Ces dénonciations désignent pêle-mêle prénoms, patronymes et parfois adresses des personnes dénoncées. Certaines correspondent à la réalité, certaines sont attestées, d’autres sont diffamatoires.

L’extinction des incidents sexuels et sexistes est une impérieuse nécessité.
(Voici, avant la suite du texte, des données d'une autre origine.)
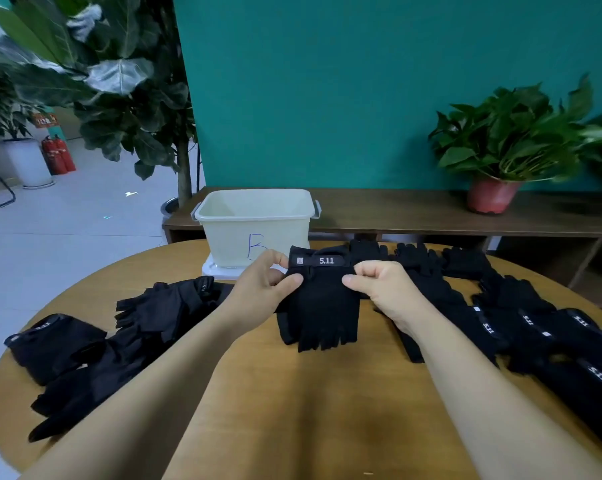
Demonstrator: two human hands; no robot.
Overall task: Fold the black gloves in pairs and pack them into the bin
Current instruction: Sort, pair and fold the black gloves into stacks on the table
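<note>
Your round wooden desk fills the lower view. Loose black gloves lie on it in two heaps, the left heap at 9 o'clock and the right heap running from 1 to 4 o'clock. The cream bin, marked with a blue B, stands at the desk's 12 o'clock edge. Just in front of it you hold up a black glove, cuff uppermost, fingers pointing to 6 o'clock. Your left hand pinches the cuff's 9 o'clock side and your right hand pinches its 3 o'clock side, thumbs clamped on the fabric.
</note>
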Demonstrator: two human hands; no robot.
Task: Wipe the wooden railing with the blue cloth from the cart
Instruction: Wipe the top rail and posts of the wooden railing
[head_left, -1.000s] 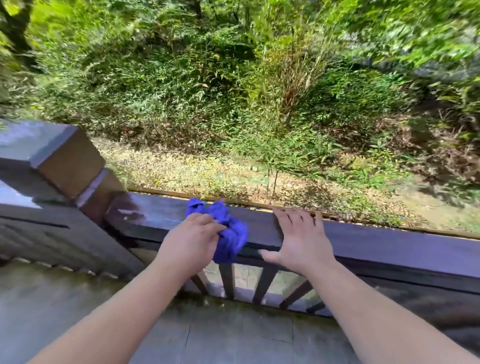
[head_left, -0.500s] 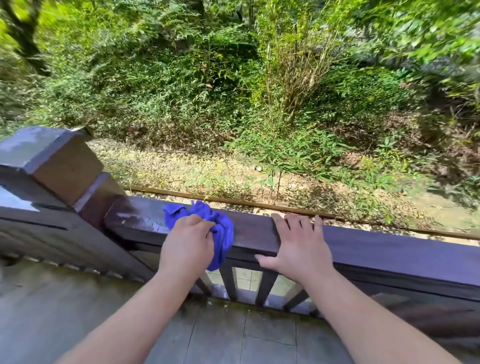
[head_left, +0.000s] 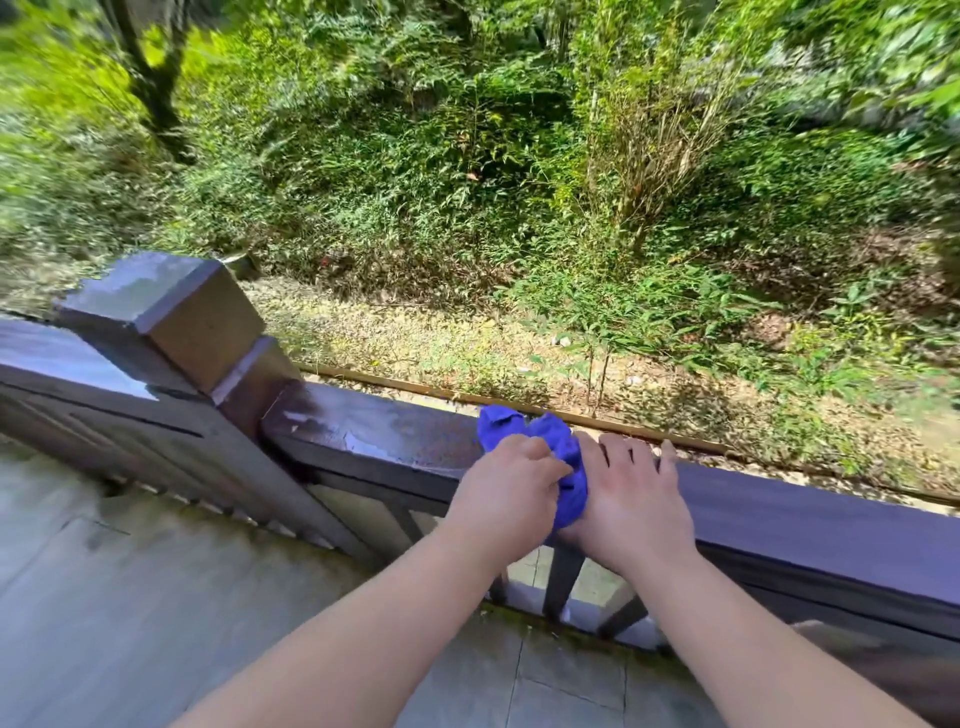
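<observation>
A dark wooden railing (head_left: 395, 441) runs from a square post on the left down to the right edge. A crumpled blue cloth (head_left: 545, 436) lies pressed on its top rail. My left hand (head_left: 506, 493) is closed on the cloth from the near side. My right hand (head_left: 631, 493) lies flat on the rail with fingers spread, its thumb side touching the cloth. The rail left of the cloth looks wet and shiny. No cart is in view.
A thick square post (head_left: 171, 317) stands at the left, with another rail section (head_left: 67, 374) beyond it. Slanted balusters (head_left: 563, 577) run under the rail. Grey floor tiles (head_left: 156, 623) lie below. Past the railing are gravel, shrubs and trees (head_left: 467, 208).
My left hand slid the cloth rightward along the rail until it met my right hand. A wet streak now shows on the rail to the left. The view shifted left.
</observation>
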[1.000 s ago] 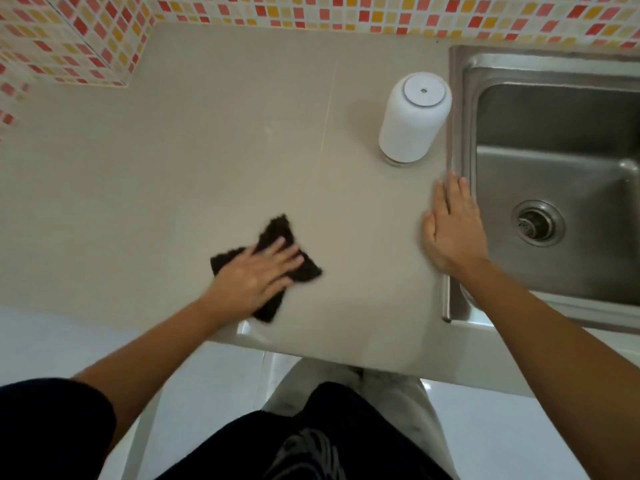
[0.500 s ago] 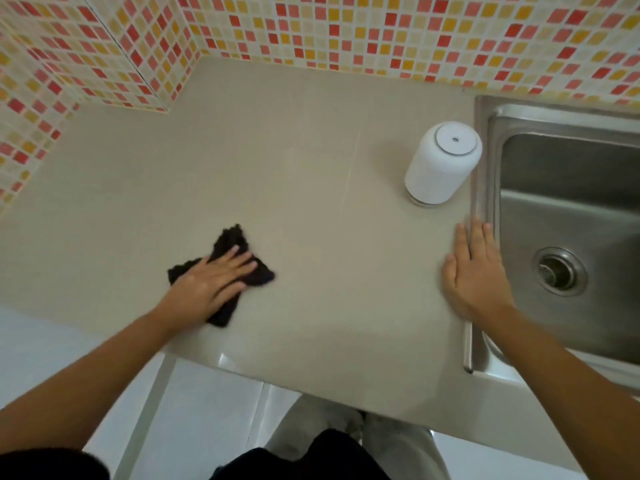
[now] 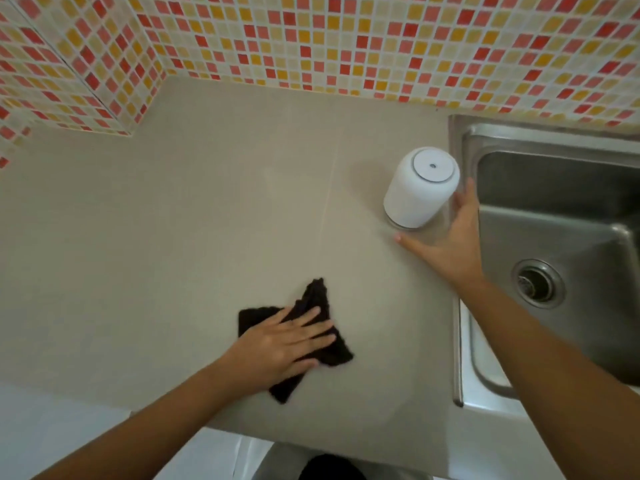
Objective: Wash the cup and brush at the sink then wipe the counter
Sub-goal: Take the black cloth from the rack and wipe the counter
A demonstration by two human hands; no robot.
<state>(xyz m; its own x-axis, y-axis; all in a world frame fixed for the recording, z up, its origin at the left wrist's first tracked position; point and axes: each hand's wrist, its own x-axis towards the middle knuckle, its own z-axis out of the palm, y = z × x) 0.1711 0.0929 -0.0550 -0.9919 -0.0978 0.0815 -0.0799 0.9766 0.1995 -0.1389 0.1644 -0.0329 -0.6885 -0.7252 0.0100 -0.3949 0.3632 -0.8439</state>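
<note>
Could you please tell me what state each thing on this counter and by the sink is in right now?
Cloth: dark, crumpled, flat on the counter under the left hand.
Left hand: open, palm pressing the cloth.
White cup: upside down, standing beside the sink.
Right hand: open, fingers curved around the cup, not clearly gripping.
Sink: empty, drain open, no water running.

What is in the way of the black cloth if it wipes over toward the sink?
The white cup stands upside down on the counter beside the sink, up and right of the cloth. The right hand reaches for it.
</note>
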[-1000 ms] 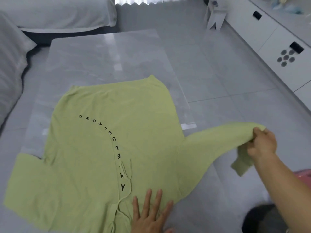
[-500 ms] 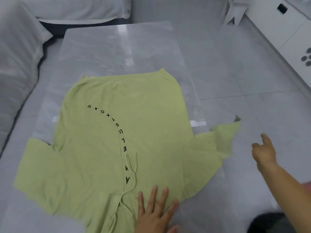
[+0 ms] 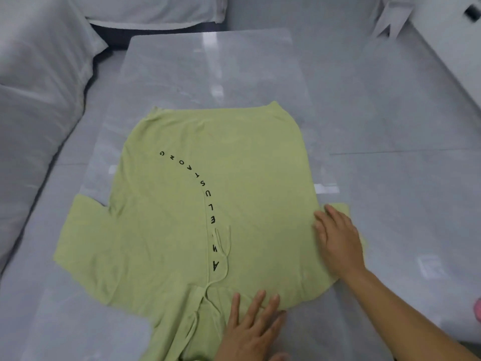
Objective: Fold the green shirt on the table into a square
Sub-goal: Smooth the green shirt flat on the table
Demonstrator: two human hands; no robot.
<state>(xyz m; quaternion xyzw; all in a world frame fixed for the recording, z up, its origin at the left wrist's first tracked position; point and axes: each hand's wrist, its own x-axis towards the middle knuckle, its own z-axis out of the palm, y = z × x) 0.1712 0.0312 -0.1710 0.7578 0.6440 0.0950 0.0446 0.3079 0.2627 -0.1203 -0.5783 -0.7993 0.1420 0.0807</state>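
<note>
The light green shirt lies spread flat on the grey glossy table, hem away from me, collar and drawstrings near me. Black letters curve across its front. Its left sleeve lies flat at the left. The right sleeve is folded in over the body at the right edge. My right hand rests flat on that folded sleeve, fingers apart. Near the collar, my left hand presses flat on the cloth with its fingers spread. Neither hand grips anything.
A grey sofa runs along the left of the table, with a cushion at the back. A white cabinet stands at the far right on the tiled floor. Something pink shows at the right edge.
My right hand let go of the right sleeve, which dropped and folded in over the shirt; the hand now lies flat on it. The left hand stayed pressed near the collar.
</note>
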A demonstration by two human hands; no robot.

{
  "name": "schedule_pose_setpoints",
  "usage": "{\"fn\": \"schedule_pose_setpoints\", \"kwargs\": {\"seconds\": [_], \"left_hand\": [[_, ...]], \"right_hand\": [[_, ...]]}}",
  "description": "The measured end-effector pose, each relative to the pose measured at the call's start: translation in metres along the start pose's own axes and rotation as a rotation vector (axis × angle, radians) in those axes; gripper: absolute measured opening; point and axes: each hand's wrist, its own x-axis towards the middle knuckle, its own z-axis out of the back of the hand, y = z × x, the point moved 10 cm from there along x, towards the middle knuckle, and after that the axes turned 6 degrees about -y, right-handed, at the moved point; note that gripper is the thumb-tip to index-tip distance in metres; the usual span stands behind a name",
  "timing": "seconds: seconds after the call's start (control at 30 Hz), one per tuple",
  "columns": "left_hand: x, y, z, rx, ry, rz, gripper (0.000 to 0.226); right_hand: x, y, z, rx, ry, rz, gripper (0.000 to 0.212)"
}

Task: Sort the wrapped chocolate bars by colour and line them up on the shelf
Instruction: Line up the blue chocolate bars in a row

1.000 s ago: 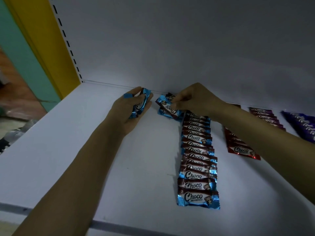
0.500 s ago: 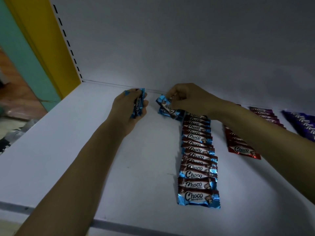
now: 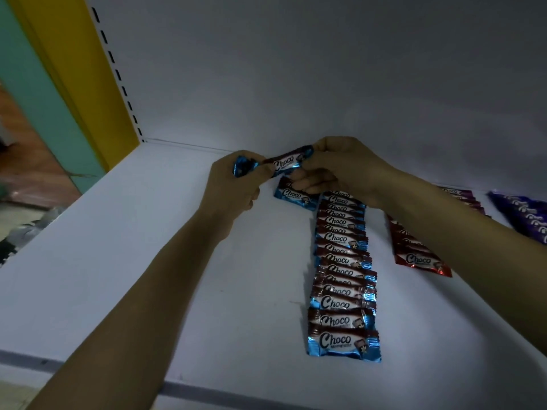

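The hands have met since the earlier frame: left hand (image 3: 233, 184) and right hand (image 3: 346, 167) each pinch an end of one blue bar (image 3: 285, 165) above the shelf (image 3: 148, 261). The blue row (image 3: 343, 273) is long and the red row (image 3: 414, 253) is laid, but a loose bar (image 3: 293, 196) lies askew, so sorting seems unfinished.

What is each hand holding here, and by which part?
One blue-wrapped Choco bar, held above the shelf: the left hand pinches its left end, the right hand its right end.
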Motion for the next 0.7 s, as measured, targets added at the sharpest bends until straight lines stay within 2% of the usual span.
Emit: {"fn": "schedule_pose_setpoints", "kwargs": {"seconds": [0.07,0.17,0.3,0.33,0.43,0.53,0.7], "left_hand": [[0.002,-0.004,0.001,0.054,-0.007,-0.071,0.011],[0.000,-0.016,-0.004,0.191,0.007,-0.227,0.013],[-0.002,-0.017,-0.010,0.279,0.029,-0.296,0.007],[0.000,-0.014,-0.007,0.239,0.005,-0.262,0.003],[0.010,0.004,0.013,0.008,-0.123,-0.039,0.016],[0.013,0.020,0.020,-0.321,-0.176,0.168,0.015],[0.011,0.025,0.017,-0.458,-0.159,0.220,0.016]], "right_hand": [[0.001,0.003,0.004,-0.128,-0.010,0.078,0.010],[-0.006,0.028,0.005,-0.404,-0.038,0.335,0.012],[-0.005,0.029,-0.005,-0.625,0.048,0.373,0.008],[-0.001,0.028,-0.002,-0.643,0.026,0.353,0.007],[0.004,0.019,0.005,-0.605,-0.034,0.271,0.005],[0.005,0.002,-0.007,-0.672,0.005,0.244,0.003],[0.009,-0.007,-0.015,-0.820,-0.008,0.282,0.010]]}}
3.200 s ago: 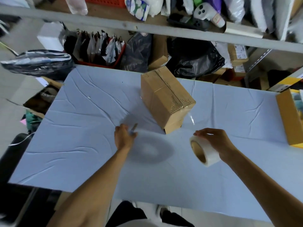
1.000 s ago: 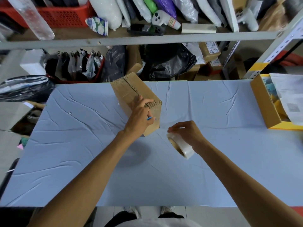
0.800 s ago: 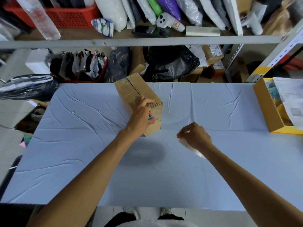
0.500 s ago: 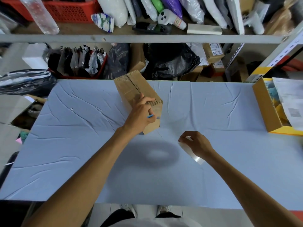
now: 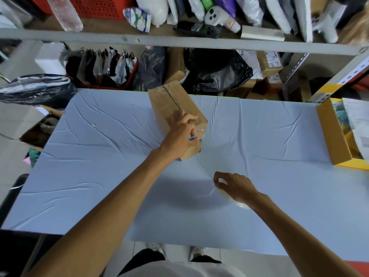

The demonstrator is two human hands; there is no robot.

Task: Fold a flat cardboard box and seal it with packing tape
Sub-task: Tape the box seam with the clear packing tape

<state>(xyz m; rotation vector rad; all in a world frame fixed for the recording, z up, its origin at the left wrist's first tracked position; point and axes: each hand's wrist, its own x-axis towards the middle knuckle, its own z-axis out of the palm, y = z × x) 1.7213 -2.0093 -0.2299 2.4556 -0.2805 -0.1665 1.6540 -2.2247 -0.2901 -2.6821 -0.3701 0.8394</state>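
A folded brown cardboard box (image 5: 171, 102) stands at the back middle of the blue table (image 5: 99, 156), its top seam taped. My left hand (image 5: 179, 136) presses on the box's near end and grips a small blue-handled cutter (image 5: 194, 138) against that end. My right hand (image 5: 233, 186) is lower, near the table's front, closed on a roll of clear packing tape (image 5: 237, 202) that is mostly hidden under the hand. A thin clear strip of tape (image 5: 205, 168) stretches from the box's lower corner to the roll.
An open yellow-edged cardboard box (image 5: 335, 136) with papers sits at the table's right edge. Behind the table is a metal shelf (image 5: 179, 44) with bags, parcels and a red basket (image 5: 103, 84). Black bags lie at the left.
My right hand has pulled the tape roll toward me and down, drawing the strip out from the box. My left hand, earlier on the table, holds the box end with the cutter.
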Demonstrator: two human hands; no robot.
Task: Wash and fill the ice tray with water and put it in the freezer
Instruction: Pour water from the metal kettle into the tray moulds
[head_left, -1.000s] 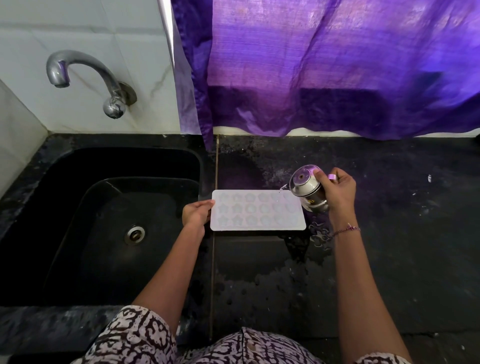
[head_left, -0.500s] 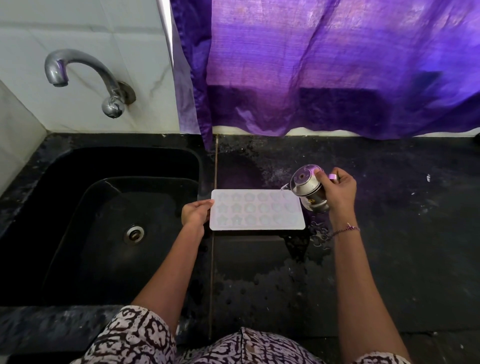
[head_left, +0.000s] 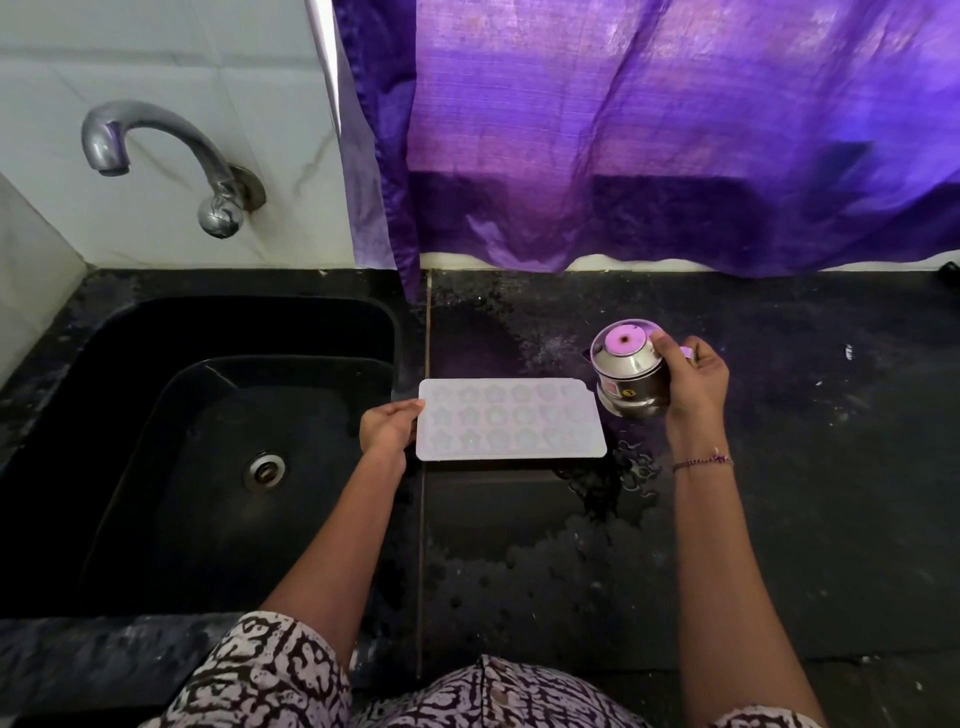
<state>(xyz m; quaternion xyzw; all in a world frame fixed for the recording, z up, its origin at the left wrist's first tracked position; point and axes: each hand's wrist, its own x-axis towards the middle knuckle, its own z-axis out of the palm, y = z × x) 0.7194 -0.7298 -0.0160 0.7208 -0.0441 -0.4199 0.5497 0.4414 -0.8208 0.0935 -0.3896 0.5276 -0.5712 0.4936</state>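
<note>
Crosswise, ice tray flat on counter, cavities upward, long axis left-right.

Black stone counter before me, wet in patches. Black sink at nine o'clock; steel tap at ten, on white tiled wall. Backlit purple curtain from twelve to two.

Matt pale plastic ice tray, shiny metal cup, chrome tap, wet black stone counter.
</note>
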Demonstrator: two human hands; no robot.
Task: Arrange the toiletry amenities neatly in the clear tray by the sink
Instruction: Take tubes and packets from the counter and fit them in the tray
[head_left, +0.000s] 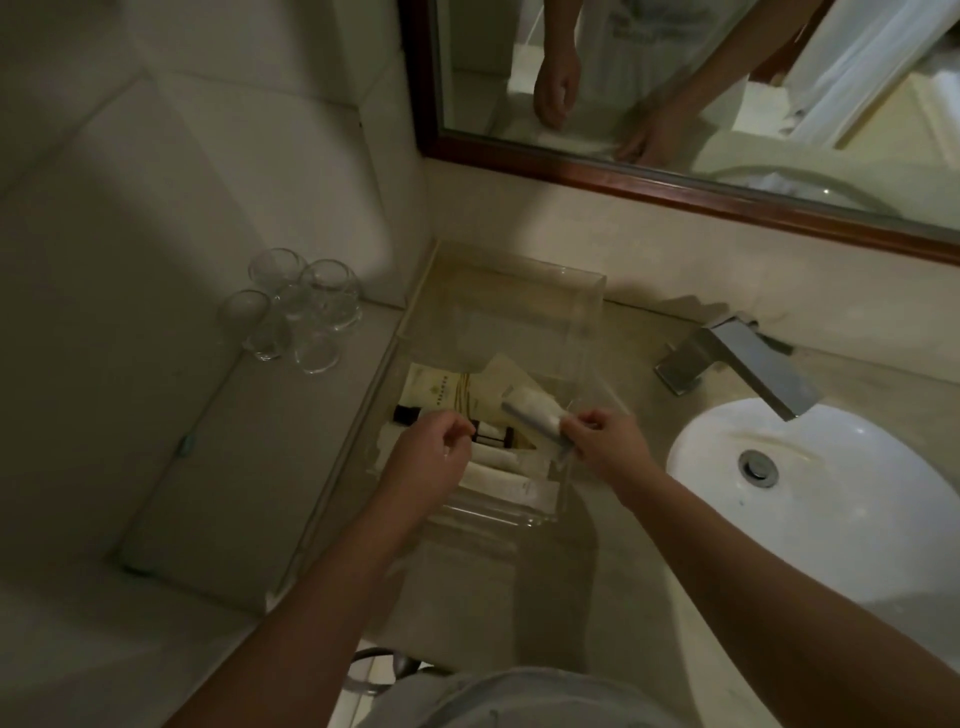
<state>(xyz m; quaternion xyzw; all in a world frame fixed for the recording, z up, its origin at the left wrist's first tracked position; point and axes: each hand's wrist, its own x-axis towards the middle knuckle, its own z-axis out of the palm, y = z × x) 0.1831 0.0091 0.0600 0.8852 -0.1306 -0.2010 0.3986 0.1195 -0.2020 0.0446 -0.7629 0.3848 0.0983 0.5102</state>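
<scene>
A clear plastic tray (582, 291) stands on the counter left of the sink. Inside its near half lie a cream sachet with print (447, 389), a small dark-capped bottle (493, 434) and white flat packets (514, 483). My right hand (608, 441) pinches a white wrapped amenity with a grey strip (530, 410) over the tray's right side. My left hand (431, 457) hovers over the tray's left part, fingers curled; whether it holds anything cannot be told. The far half of the tray holds nothing.
Several upturned clear glasses (296, 312) stand on a ledge to the left. A grey square faucet (737, 364) and white basin (810, 499) lie to the right. A wood-framed mirror (675, 182) hangs on the wall behind.
</scene>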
La dénonciation numérique comme mode opératoire est plus qu’aléatoire, destructrice, dénonciatrice.

Dénoncer des faits dans les réseaux sociaux et dénoncer les personnes devant les tribunaux paraît plus conforme à la démocratie.

Pendant ce temps, l’inégalité des sexes devant l’embauche, le licenciement, le salaire n’est ni contesté, ni même évoqué.

Nulle dénonciation analogue concernant les meurtres d’enfants tués à bout touchant (école juive de Toulouse), dame martyrisée avant d’être défenestrée (madame Halimi), jeune homme torturé et tué lentement (Ilan Halimi), enfants battus dans l’espace public (en France) au seul motif qu’ils sont juifs.